Looking about, I was not sure whether most of the clientele were locals or tourists, but eventually concluded that it being Monday, it was mostly the former. A pint of the local stuff was poured now and again, but the big seller seemed to be cans of Miller Lite. To our right, two men in trucker's caps, on a first-name basis with the bartender, drank Seagrams VO on the rocks and played cribbage (!). To our left, three thirty-something women, incongruently well-attired in dresses or slacks, kept up a lively chatter among themselves and with a steady stream of far less impressive-looking guys wandering in and out of the bar. By the time we left around eight, it was freezing-cold outside, but, it being the UP, still light. J. returned to the motel to keep warm while I wondered onto the wind-swept beach to watch the sunset.

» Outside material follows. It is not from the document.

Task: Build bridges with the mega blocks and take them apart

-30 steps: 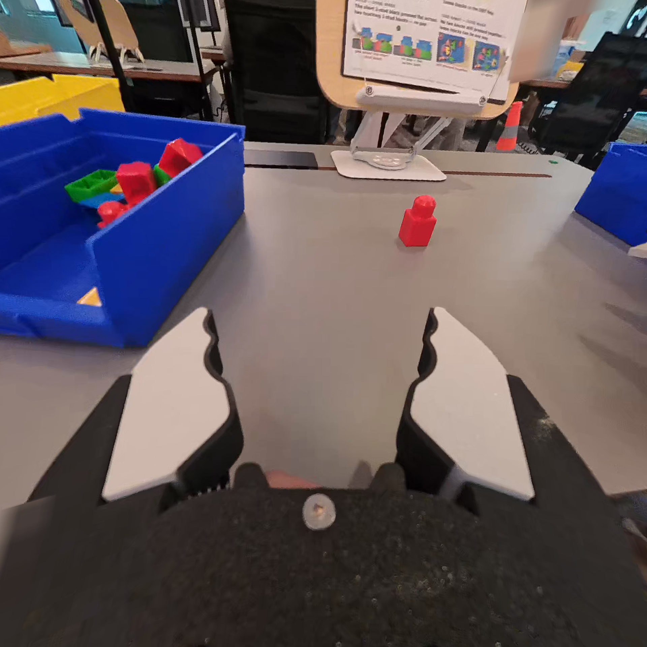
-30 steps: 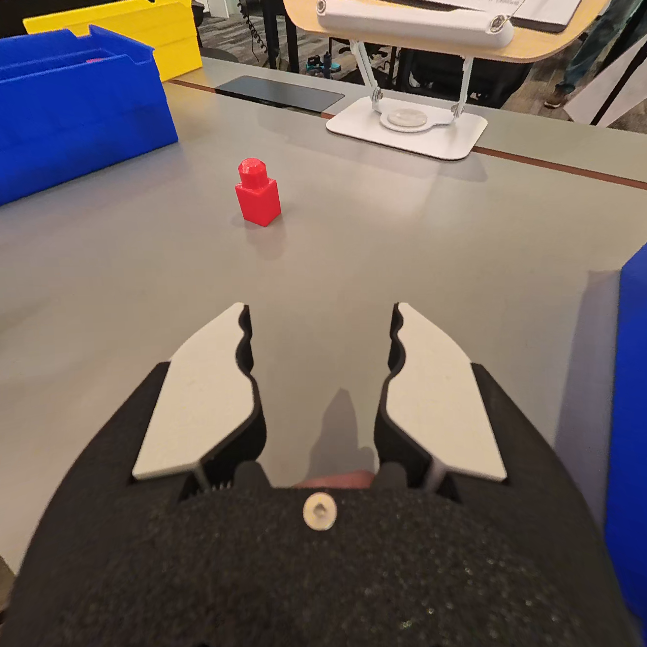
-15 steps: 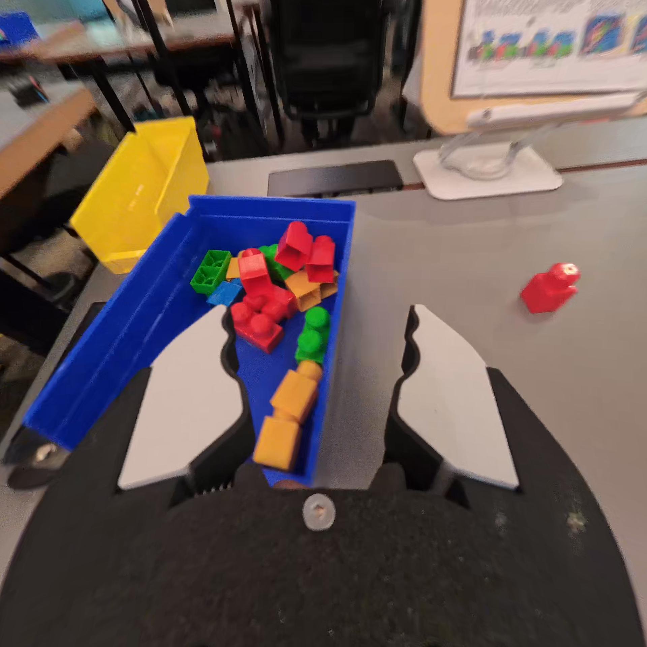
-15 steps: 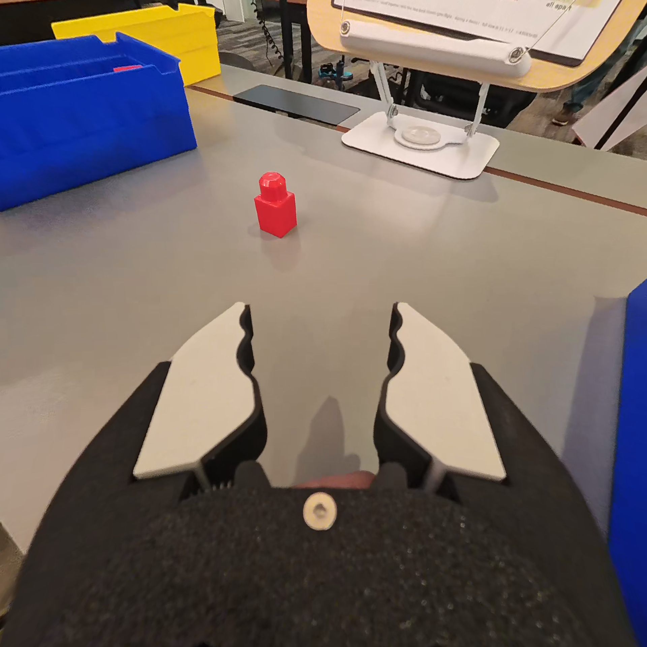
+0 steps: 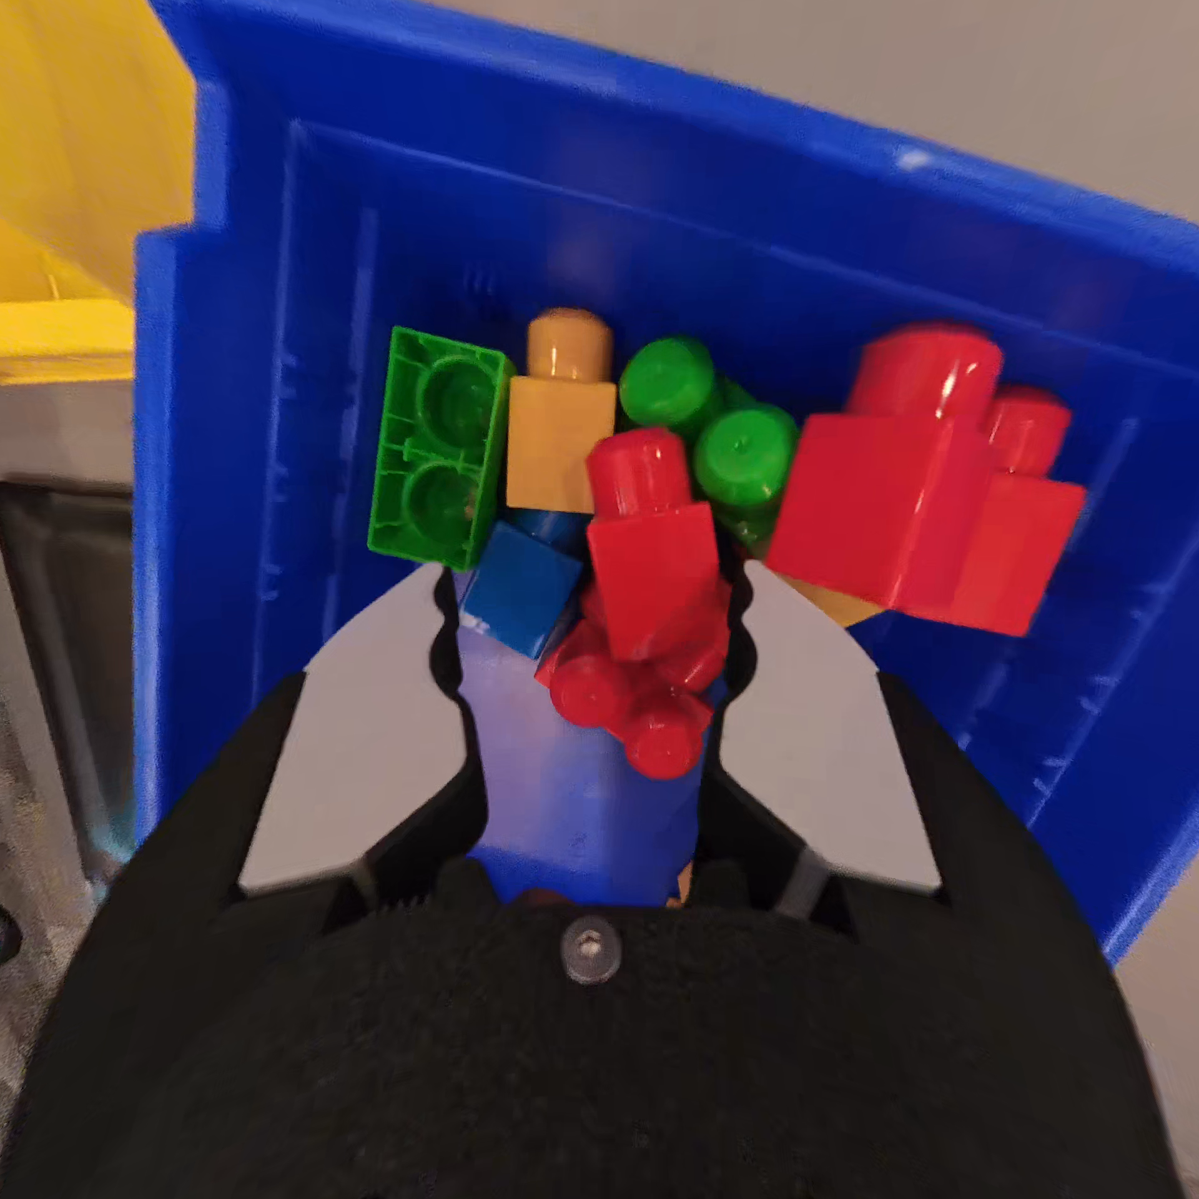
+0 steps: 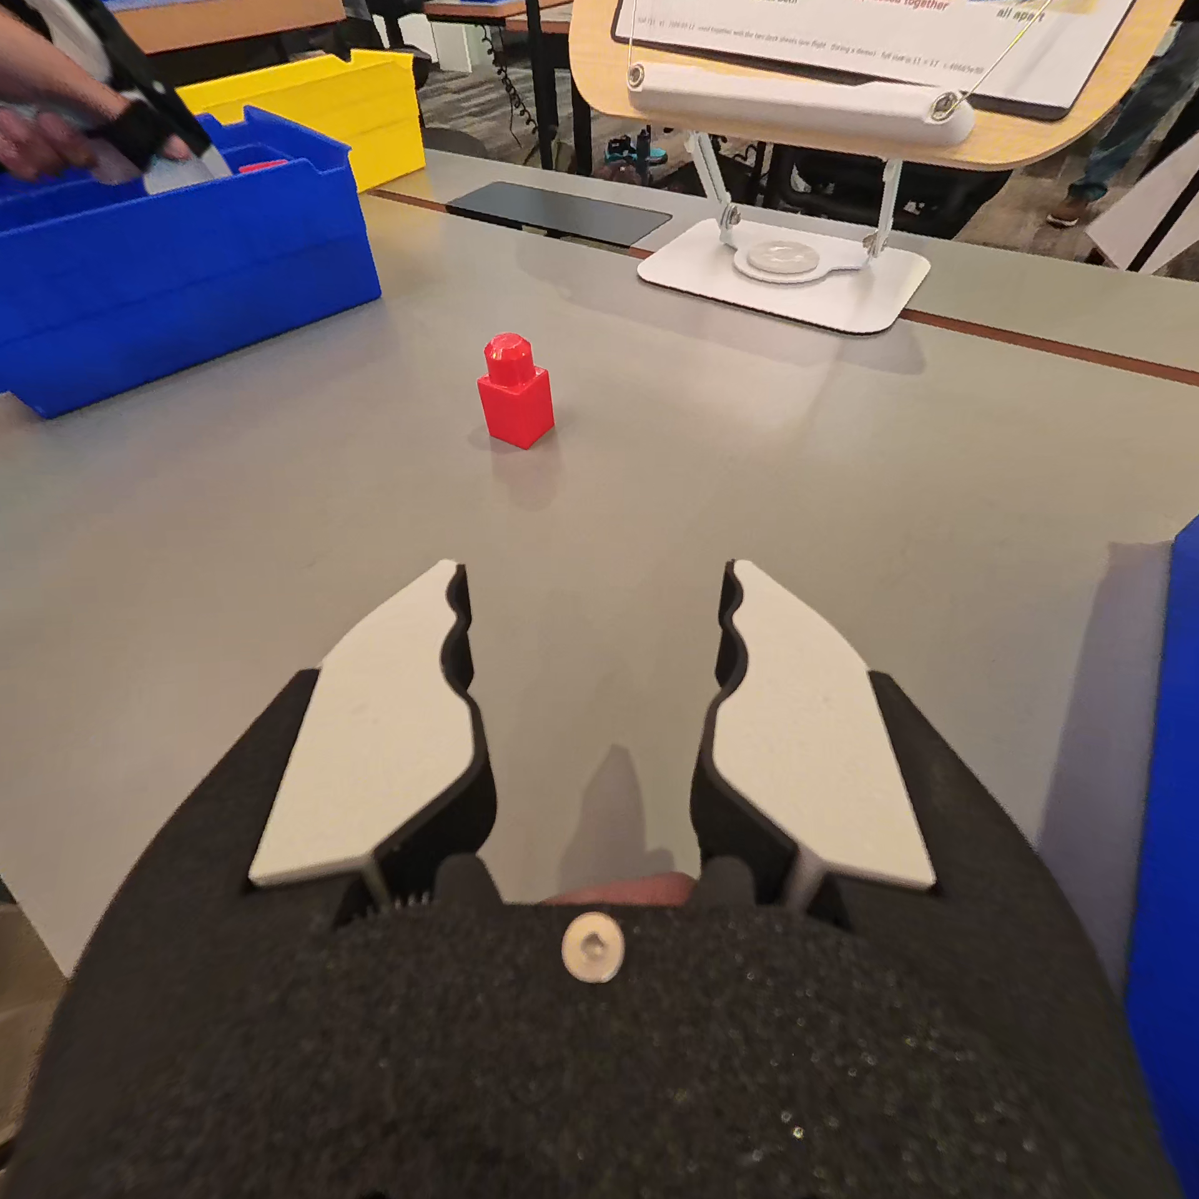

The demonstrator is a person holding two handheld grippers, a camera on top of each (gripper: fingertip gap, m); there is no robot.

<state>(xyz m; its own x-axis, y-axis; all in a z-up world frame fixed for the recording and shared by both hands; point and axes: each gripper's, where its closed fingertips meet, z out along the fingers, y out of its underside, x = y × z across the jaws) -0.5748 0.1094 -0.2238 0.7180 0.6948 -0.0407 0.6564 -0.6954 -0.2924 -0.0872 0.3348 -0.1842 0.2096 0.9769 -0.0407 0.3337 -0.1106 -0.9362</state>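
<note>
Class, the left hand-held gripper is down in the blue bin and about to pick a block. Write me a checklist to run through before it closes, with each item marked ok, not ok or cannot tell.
1. Left hand-held gripper open: ok, jaws apart.
2. A block sits between its fingers: ok, the single-stud red block lies in the gap.
3. Only that block gets caught: not ok, a blue block and a red cluster crowd the same gap.
4. Fingers clear of the blue bin walls: ok.
5. Depth over the block: cannot tell, the picture is blurred.
6. Right hand-held gripper free: ok, open and empty above the table, short of the upright red block.
</note>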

I would venture a guess that most of us urban and suburban dwellers have not seen a sunset – a real sunset, where you see the sun descend over the horizon, not behind a highrise – in so long that we forget they exist. I was reminded of this two years ago right there in Pictured Rocks, when right from my campsite I watched the sun set over Lake Superior on a perfectly clear evening. The last time before that was when I was about ten. When I walked out onto the beach in Grand Marais, the sun was still high enough and bright enough that I could not so much as glance at it directly, even with sunglasses on. The wind was steady and strong, the surf making the lake sound just like the ocean. The sky had cleared up over the course of the evening, but there was still a thin layer of grayish-purple clouds hanging low over the water, adding to the drama. The sunlight refracted as it passed through them and acquired a spectral quality, forming a deep pink halo around the fireball. The sun itself was a deep but intensely glowing orange – imagine a slice of smoked salmon draped over a floodlight. When its bottom edge hit the water, for a few moments it still looked perfectly round, as if it would ooze over the surface of the lake instead of disappearing behind it. By the time it was a quarter of the way gone, I could look directly at it through a pair of twelve-dollar Target sunglasses. After the bottom half had disappeared, I could watch it growing steadily smaller and see the Earth's rotation in real time. When it was all gone, the sky retained the glow that to me was more heart-rending than the sight of the setting sun itself. Same color, but many degrees less intense, at the lake's surface, it morphed into the steely gray of the twilit sky through an infinity of intermediate colors that I am convinced have no names in the English, or any other, language. Walking away from the beach, I glanced at the house closest to the water -- shutters drawn, no lights inside -- and wondered whether the overwhelming experience of seeing what I had just seen would eventually dull if I could simply walk out onto my deck on any given night and casually glance at a sunset. In the parking lot, two middle-aged gentlemen in expensive hiking gear were perched on the hood of their car, enjoying the spectacle, with two goblets of red wine, the oversized Riedel kind, in their hands.